Khalid’s relatives say they identify with both Israel and the Palestinians, with a leaning towards the latter. Khalid himself said the Israeli-Palestinian conflict is the “main cause for Muslims everywhere”. But why would a disaffected Israeli Arab of this opinion want to join ISIS and not a group like Hamas, which rules Gaza and has fought Israel three times in the name of that cause since 2008?
“That’s a whole different thing. These are democratic people. We’re not democratic, we’re not communist. This is Sharia that we’re ruling with,” he said. “The Muslim Brotherhood is a whole different thing from Islam.” Although far removed from ISIS, Hamas is widely accused of anti-democratic practices. It has not held an election since 2006 and has repressed protests and expressions of dissent in the coastal enclave.

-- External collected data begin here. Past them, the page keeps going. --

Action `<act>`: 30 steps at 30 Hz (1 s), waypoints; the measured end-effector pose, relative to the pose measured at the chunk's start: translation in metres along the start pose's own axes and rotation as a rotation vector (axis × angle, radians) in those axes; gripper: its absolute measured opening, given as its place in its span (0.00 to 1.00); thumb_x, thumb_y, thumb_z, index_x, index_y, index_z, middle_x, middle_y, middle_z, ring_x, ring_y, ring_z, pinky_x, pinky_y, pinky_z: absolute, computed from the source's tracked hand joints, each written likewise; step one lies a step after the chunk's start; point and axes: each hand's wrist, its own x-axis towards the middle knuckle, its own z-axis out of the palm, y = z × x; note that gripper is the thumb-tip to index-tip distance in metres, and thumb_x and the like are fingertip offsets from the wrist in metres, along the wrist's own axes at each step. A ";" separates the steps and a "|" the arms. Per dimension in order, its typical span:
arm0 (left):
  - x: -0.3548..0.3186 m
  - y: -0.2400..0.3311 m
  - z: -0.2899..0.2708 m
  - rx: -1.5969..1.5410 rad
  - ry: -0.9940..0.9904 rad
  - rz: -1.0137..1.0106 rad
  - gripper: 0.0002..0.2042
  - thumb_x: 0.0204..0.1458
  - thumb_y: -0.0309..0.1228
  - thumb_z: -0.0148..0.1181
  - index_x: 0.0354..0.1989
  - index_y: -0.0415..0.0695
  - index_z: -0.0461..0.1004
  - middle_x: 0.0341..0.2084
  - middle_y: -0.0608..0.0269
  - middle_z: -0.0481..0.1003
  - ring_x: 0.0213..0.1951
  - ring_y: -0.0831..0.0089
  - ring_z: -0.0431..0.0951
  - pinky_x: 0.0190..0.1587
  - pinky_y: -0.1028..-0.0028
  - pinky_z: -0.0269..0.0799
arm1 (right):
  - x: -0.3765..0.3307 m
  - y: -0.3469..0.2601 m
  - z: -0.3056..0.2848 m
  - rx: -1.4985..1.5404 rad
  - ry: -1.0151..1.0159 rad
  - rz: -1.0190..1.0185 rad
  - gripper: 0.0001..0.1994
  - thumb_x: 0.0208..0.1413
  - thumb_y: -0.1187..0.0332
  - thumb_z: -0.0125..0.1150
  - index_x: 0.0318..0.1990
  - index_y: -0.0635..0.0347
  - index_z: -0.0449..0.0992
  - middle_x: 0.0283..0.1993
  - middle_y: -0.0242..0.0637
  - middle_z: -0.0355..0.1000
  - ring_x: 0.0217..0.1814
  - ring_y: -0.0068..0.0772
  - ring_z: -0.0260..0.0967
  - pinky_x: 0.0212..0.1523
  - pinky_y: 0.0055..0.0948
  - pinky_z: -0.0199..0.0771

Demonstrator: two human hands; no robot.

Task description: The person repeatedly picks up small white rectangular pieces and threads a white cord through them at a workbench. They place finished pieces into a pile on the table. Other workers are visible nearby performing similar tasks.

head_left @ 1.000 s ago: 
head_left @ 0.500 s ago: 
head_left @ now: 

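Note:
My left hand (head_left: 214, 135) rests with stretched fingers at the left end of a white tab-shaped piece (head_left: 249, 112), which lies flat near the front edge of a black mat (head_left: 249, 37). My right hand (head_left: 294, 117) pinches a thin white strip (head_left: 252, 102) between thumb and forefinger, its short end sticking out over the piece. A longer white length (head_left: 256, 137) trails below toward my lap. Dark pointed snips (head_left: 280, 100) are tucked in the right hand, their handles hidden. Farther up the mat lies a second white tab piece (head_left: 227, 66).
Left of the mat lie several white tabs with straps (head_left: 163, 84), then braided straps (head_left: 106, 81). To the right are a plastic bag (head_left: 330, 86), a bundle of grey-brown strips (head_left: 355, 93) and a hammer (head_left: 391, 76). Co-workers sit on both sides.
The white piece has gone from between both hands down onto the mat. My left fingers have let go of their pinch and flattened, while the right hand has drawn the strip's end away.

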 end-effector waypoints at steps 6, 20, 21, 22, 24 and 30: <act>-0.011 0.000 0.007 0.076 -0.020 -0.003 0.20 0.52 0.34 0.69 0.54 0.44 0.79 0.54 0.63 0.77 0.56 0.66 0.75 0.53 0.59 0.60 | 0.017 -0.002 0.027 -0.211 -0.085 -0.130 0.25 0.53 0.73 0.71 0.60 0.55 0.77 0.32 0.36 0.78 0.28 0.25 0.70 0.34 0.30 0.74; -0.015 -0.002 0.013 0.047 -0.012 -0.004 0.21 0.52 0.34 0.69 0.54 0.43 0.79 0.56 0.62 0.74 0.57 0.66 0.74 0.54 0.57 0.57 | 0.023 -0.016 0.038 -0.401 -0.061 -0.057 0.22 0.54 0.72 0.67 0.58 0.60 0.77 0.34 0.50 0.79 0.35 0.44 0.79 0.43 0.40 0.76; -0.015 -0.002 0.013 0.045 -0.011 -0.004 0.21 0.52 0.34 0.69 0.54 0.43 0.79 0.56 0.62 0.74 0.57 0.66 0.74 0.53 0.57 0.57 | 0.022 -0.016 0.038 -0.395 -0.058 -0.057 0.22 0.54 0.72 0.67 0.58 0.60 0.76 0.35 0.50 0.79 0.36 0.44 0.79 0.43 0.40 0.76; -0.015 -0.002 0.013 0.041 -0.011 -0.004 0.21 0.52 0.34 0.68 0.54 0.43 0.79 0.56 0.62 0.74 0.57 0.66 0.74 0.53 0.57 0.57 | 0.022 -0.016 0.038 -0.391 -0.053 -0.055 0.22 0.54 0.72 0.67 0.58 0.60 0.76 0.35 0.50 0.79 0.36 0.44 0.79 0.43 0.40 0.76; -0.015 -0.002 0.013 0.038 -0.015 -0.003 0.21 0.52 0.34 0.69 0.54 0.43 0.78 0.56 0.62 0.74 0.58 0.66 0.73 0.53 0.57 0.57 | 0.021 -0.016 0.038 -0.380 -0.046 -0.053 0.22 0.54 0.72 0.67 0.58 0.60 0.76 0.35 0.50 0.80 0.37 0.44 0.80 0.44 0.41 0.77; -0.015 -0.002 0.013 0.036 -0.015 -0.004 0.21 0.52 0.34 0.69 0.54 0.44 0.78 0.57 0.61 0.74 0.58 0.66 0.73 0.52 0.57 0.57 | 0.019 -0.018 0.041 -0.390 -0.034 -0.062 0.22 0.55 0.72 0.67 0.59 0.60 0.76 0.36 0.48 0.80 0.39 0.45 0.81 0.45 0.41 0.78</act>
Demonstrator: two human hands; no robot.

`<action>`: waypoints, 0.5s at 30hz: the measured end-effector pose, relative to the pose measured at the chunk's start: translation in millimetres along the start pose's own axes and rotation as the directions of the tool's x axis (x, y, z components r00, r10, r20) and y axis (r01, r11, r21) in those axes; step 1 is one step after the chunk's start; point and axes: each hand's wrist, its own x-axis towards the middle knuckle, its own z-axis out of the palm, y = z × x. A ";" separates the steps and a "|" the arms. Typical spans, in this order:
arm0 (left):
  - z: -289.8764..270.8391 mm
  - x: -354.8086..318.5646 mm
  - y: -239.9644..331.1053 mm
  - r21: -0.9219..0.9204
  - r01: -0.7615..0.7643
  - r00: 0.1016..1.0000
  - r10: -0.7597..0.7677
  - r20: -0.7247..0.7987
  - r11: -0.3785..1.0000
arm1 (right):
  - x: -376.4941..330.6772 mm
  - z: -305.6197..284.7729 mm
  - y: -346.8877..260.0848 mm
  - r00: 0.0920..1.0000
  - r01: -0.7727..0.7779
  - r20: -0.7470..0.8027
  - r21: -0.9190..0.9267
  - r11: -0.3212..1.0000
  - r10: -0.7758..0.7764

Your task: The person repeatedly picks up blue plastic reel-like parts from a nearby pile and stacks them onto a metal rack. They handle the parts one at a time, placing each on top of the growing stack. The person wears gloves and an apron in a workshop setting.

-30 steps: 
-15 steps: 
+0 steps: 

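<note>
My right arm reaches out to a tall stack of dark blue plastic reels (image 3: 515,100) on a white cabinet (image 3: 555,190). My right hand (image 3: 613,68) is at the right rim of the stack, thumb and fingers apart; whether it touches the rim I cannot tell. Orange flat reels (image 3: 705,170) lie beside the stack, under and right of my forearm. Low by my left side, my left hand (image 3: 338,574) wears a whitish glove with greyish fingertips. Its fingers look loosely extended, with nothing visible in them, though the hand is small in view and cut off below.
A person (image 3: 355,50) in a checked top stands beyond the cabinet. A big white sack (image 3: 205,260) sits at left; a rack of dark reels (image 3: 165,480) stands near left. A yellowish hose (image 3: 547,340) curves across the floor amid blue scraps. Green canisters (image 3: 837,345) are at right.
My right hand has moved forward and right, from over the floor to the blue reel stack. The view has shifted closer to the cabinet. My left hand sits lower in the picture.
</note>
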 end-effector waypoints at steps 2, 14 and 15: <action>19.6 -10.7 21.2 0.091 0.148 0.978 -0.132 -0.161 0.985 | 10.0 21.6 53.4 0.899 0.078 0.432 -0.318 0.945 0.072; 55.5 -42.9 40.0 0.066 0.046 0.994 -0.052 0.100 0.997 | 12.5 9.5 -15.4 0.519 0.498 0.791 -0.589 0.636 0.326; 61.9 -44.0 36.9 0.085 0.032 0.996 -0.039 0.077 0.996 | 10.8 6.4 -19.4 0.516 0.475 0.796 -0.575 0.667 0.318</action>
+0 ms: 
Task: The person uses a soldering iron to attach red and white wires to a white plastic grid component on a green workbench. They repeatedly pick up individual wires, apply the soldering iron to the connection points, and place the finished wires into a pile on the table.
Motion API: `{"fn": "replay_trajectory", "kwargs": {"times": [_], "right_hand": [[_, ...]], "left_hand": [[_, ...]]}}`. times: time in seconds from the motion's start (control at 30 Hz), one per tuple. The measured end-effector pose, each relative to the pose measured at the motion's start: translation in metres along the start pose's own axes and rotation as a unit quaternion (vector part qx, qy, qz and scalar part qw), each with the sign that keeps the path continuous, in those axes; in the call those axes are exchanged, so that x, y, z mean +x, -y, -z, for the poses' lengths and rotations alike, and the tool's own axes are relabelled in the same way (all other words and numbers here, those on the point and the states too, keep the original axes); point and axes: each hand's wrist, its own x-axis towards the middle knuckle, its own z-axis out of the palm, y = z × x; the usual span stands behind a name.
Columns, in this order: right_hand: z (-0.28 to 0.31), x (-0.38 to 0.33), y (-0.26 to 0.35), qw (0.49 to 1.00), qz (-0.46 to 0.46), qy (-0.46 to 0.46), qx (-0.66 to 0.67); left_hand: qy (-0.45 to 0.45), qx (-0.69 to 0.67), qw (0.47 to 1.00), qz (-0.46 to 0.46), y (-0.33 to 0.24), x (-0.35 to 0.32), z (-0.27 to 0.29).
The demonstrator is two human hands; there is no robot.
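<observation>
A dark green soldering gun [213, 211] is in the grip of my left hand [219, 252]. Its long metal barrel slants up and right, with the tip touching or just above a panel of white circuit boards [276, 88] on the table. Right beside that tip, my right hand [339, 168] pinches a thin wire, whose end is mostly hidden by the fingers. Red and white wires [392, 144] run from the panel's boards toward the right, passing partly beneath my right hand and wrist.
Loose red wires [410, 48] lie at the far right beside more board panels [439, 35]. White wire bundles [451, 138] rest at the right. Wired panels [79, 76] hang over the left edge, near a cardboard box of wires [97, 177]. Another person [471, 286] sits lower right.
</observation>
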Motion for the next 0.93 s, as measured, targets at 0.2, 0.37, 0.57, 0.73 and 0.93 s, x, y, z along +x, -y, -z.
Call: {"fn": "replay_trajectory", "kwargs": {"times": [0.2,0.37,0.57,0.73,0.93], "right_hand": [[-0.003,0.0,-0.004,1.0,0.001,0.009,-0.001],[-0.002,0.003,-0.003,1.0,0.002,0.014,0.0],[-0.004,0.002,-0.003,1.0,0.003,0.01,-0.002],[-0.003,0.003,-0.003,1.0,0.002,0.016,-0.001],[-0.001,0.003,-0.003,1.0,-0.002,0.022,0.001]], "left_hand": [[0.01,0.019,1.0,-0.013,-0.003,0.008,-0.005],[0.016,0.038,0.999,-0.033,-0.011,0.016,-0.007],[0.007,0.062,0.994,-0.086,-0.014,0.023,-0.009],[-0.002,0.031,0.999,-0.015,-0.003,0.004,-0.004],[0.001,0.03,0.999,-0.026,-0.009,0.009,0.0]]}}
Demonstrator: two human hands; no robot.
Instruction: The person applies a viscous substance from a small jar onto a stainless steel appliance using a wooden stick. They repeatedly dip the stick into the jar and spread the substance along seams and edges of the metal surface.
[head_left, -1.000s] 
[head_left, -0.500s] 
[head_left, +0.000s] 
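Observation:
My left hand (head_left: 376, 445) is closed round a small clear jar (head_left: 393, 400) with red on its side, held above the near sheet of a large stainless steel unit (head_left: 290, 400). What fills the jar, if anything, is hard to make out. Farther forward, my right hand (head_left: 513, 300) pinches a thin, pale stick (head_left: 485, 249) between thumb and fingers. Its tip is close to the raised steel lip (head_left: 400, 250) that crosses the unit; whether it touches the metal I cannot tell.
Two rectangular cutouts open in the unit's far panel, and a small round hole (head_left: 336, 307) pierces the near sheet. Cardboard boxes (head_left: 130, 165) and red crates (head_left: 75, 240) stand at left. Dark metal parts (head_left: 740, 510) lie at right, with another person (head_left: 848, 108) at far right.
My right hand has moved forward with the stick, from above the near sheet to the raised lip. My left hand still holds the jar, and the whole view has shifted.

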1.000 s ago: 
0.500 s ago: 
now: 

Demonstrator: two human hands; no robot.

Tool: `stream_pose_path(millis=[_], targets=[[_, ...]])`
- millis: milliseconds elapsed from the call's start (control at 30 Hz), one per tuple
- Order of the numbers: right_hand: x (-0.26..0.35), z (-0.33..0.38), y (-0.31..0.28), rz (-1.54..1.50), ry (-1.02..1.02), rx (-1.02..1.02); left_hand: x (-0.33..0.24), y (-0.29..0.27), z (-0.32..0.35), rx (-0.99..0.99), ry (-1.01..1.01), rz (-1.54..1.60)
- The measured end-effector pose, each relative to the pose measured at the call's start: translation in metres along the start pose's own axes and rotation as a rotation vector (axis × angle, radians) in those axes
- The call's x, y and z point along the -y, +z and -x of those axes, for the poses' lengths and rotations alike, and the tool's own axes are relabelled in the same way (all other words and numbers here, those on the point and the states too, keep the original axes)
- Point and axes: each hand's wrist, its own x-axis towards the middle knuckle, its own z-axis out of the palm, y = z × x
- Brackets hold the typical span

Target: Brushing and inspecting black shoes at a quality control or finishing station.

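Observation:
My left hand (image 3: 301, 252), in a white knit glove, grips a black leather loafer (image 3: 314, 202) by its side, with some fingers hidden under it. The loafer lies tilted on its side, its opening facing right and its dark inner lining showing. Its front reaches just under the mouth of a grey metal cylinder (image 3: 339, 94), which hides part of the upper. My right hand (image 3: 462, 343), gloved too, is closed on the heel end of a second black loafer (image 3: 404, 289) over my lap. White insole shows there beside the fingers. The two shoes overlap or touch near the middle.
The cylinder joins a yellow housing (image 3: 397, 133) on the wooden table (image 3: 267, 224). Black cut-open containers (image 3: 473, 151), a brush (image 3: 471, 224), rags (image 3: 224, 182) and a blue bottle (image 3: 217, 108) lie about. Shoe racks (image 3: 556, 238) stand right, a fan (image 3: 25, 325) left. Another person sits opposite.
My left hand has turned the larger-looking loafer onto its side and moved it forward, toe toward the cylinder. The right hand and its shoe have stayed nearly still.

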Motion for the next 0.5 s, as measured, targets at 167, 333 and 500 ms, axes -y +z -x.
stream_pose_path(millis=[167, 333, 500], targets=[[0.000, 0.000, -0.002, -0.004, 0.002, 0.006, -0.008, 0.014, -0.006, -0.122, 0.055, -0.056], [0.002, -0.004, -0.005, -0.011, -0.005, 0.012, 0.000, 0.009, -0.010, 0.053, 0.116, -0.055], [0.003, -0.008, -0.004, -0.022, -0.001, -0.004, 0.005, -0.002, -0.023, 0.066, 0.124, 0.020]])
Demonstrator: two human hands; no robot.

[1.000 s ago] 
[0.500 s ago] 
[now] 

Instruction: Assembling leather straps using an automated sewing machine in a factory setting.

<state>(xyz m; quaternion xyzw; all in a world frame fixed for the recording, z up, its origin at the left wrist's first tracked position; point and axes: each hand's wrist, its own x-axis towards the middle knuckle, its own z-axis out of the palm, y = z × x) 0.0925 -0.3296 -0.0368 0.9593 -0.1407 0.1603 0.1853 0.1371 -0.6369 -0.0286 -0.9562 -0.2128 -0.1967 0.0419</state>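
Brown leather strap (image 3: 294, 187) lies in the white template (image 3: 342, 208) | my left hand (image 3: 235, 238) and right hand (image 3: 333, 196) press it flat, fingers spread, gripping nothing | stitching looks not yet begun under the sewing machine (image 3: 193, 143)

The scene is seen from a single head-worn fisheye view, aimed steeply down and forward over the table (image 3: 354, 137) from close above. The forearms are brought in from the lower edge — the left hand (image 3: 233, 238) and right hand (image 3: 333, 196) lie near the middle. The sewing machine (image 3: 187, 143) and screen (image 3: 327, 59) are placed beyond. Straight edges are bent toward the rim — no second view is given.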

According to counter-terrorism officials, two main factors account for this small number of Israeli Arabs joining ISIS: their identity and their treatment at the hands of the Israeli government.
“Most of the Islamic State supporters among the Israeli Arab population identify themselves as Arab or Palestinian. In no way do they consider being Israeli as part of their identity,” Aviv Oreg, former head of the Israeli military’s global extremism desk, said.
“That was the happiest thing I ever saw in the Islamic State.”
But Khalid said he did not leave because of Israel as a state, nor because of its government, although he refers to growing up as a second-class citizen in a country where the Arab community has long complained of widespread discrimination.
“Marginalised? Yes. But I didn’t care about that,” he said.
The Shin Bet approached and questioned him at least two times before he left for Syria, he said.
“Like two, three times. The last time, I remember, he said ‘hey, you’re going to Syria. I know you.’ I said I don’t want to go to Syria,” he claims, in reference to a Shin Bet agent.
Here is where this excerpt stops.